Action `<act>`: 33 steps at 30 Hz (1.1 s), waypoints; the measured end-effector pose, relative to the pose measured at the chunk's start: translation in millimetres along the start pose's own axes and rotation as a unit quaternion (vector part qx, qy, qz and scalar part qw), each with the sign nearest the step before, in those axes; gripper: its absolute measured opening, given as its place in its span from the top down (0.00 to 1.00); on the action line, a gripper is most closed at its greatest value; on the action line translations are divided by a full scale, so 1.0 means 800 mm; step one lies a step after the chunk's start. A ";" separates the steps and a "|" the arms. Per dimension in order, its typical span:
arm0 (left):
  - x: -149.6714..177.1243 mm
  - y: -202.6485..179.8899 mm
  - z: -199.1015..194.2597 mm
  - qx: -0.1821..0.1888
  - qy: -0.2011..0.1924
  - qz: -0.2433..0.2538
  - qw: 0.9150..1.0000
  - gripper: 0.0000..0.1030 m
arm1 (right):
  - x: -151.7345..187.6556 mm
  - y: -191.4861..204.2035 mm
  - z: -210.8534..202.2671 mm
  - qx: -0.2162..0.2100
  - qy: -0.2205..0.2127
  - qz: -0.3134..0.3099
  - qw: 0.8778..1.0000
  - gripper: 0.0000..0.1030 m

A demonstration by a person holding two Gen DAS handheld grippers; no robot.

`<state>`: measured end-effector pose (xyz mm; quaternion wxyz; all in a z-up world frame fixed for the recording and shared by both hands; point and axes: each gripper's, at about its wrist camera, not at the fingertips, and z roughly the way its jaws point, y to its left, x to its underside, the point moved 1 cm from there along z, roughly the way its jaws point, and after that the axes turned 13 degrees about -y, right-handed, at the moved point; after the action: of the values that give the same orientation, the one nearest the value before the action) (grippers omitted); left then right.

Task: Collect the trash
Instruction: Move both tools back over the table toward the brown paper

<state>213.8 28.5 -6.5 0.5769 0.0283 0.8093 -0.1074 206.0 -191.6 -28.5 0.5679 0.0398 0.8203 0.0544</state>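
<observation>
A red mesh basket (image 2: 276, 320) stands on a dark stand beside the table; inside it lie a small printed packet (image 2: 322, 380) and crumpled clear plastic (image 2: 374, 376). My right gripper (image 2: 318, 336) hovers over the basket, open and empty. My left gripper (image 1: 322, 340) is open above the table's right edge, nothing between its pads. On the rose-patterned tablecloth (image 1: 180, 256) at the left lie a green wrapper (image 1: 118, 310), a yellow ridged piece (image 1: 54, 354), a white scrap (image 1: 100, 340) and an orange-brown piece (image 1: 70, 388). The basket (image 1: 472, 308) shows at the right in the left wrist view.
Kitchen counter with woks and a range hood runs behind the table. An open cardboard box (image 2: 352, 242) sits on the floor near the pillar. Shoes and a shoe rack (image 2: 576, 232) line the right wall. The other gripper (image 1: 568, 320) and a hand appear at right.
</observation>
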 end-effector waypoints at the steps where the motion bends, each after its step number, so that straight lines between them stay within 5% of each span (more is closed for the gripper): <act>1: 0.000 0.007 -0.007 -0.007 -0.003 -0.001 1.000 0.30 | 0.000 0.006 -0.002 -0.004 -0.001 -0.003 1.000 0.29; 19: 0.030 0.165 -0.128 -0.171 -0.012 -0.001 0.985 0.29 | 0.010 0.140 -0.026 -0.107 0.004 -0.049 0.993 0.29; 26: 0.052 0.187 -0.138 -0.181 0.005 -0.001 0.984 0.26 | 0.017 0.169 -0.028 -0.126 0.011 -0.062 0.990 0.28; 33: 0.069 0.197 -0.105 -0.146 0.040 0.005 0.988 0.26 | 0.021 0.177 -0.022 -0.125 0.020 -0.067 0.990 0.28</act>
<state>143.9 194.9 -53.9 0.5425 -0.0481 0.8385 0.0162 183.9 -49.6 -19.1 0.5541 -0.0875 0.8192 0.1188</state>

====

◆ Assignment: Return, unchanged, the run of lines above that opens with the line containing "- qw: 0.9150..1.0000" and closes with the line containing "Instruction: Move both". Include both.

◆ Solution to the problem:
  - qw: 0.9150..1.0000
  - gripper: 0.0000..0.1030 m
arm1 (right):
  - x: -151.7345..187.6556 mm
  - y: -191.4861..204.2035 mm
  - z: -210.8534..202.2671 mm
  - qx: -0.2162..0.2100
  - qy: -0.2205..0.2127
  - qz: -0.3134..0.3099
  - qw: 0.8778..1.0000
  - gripper: 0.0000..0.1030 m

A demonstration by a person holding two Gen DAS handheld grippers; no robot.

`<state>`: measured end-effector pose (xyz mm; quaternion wxyz; all in a z-up world frame fixed for the recording and shared by both hands; point and axes: each gripper's, at about its wrist camera, not at the fingertips, and z roughly the way its jaws point, y to its left, x to its underside, the point moved 1 cm from there along z, roughly the way its jaws point, and after that the axes turned 13 degrees about -y, right-handed, at the moved point; after the action: of the values that give the same orientation, the one nearest the value before the action) (grippers omitted); left then right.

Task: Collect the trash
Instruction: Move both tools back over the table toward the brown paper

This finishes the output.